### Problem details
Make an exact copy of the listing, without images.

#####

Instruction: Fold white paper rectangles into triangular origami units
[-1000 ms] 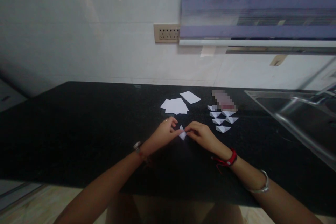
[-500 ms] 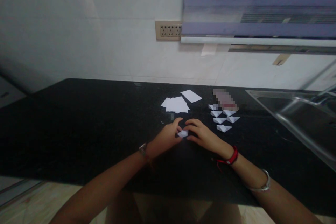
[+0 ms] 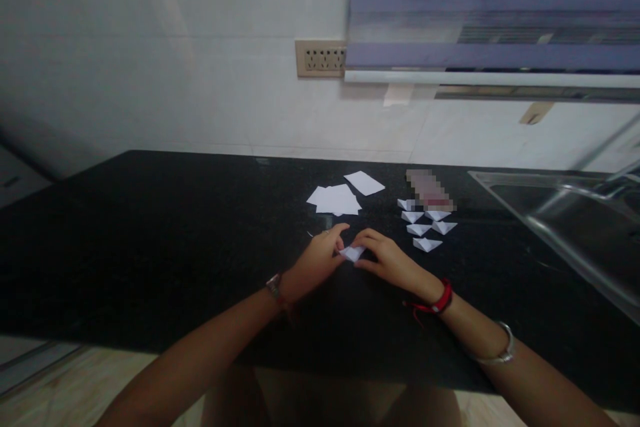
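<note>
A small folded paper boat point(image 3: 353, 253) is between my two hands, just above or on the dark countertop. My left hand point(image 3: 319, 255) pinches its left end with thumb and fingers, the index finger stretched out past it. My right hand point(image 3: 387, 257) grips the right side, fingertips on top and thumb at the near edge. Several finished-looking paper boats point(image 3: 427, 244) lie in a cluster to the right. Beyond my left hand is a loose pile of white paper sheets point(image 3: 337, 199), with another paper stack point(image 3: 365, 183) behind it.
A blurred-out flat object point(image 3: 430, 189) lies behind the boats. At the right, a metal sink point(image 3: 530, 217) is set into the black countertop point(image 3: 175, 233). A socket panel point(image 3: 321, 59) and a purple-and-white sheet point(image 3: 420, 7) are on the tiled wall.
The paper boat has turned slightly and shows a wider, more pointed shape. My right fingers have closed in on it; my left hand has barely moved.
</note>
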A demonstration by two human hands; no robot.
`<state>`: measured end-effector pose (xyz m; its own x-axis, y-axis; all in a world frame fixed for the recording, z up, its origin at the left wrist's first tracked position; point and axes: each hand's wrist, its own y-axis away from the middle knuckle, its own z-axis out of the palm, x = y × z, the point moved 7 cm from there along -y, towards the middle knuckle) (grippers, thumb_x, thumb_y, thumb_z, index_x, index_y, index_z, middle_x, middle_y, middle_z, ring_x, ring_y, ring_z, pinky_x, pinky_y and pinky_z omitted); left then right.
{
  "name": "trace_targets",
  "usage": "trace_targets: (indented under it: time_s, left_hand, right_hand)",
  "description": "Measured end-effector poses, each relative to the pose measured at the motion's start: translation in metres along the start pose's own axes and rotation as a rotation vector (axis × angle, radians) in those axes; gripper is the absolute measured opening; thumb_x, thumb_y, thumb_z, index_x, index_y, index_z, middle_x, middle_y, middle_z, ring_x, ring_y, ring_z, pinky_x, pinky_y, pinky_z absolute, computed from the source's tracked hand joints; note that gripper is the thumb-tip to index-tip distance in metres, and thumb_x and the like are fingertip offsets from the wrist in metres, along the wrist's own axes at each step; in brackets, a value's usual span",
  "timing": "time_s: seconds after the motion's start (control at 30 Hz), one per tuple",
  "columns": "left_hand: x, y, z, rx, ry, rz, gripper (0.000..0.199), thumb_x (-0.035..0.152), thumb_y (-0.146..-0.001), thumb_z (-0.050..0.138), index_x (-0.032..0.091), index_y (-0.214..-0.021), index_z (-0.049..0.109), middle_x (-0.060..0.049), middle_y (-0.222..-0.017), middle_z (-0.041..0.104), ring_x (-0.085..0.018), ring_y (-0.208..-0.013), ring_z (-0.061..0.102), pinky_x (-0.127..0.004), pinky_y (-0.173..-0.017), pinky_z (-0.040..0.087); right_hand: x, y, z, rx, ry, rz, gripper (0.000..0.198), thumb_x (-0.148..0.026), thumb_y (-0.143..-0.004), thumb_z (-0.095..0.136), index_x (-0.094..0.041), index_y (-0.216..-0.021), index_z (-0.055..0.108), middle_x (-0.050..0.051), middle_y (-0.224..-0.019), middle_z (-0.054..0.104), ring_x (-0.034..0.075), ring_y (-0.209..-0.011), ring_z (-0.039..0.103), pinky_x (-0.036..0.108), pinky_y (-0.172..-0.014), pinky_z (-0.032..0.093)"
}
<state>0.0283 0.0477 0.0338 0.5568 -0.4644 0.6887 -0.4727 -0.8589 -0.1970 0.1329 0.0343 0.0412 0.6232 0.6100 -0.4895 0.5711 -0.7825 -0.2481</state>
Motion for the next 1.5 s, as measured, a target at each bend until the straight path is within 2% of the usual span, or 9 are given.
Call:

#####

### Solution for this task
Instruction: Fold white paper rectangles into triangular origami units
[-1000 ms] 
[-500 ms] 
[+0 ms] 
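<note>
A small folded paper boat point(image 3: 353, 253) is between my two hands, just above or on the dark countertop. My left hand point(image 3: 319, 255) pinches its left end with thumb and fingers, the index finger stretched out past it. My right hand point(image 3: 387, 257) grips the right side, fingertips on top and thumb at the near edge. Several finished-looking paper boats point(image 3: 427, 244) lie in a cluster to the right. Beyond my left hand is a loose pile of white paper sheets point(image 3: 337, 199), with another paper stack point(image 3: 365, 183) behind it.
A blurred-out flat object point(image 3: 430, 189) lies behind the boats. At the right, a metal sink point(image 3: 530, 217) is set into the black countertop point(image 3: 175, 233). A socket panel point(image 3: 321, 59) and a purple-and-white sheet point(image 3: 420, 7) are on the tiled wall.
The paper boat has turned slightly and shows a wider, more pointed shape. My right fingers have closed in on it; my left hand has barely moved.
</note>
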A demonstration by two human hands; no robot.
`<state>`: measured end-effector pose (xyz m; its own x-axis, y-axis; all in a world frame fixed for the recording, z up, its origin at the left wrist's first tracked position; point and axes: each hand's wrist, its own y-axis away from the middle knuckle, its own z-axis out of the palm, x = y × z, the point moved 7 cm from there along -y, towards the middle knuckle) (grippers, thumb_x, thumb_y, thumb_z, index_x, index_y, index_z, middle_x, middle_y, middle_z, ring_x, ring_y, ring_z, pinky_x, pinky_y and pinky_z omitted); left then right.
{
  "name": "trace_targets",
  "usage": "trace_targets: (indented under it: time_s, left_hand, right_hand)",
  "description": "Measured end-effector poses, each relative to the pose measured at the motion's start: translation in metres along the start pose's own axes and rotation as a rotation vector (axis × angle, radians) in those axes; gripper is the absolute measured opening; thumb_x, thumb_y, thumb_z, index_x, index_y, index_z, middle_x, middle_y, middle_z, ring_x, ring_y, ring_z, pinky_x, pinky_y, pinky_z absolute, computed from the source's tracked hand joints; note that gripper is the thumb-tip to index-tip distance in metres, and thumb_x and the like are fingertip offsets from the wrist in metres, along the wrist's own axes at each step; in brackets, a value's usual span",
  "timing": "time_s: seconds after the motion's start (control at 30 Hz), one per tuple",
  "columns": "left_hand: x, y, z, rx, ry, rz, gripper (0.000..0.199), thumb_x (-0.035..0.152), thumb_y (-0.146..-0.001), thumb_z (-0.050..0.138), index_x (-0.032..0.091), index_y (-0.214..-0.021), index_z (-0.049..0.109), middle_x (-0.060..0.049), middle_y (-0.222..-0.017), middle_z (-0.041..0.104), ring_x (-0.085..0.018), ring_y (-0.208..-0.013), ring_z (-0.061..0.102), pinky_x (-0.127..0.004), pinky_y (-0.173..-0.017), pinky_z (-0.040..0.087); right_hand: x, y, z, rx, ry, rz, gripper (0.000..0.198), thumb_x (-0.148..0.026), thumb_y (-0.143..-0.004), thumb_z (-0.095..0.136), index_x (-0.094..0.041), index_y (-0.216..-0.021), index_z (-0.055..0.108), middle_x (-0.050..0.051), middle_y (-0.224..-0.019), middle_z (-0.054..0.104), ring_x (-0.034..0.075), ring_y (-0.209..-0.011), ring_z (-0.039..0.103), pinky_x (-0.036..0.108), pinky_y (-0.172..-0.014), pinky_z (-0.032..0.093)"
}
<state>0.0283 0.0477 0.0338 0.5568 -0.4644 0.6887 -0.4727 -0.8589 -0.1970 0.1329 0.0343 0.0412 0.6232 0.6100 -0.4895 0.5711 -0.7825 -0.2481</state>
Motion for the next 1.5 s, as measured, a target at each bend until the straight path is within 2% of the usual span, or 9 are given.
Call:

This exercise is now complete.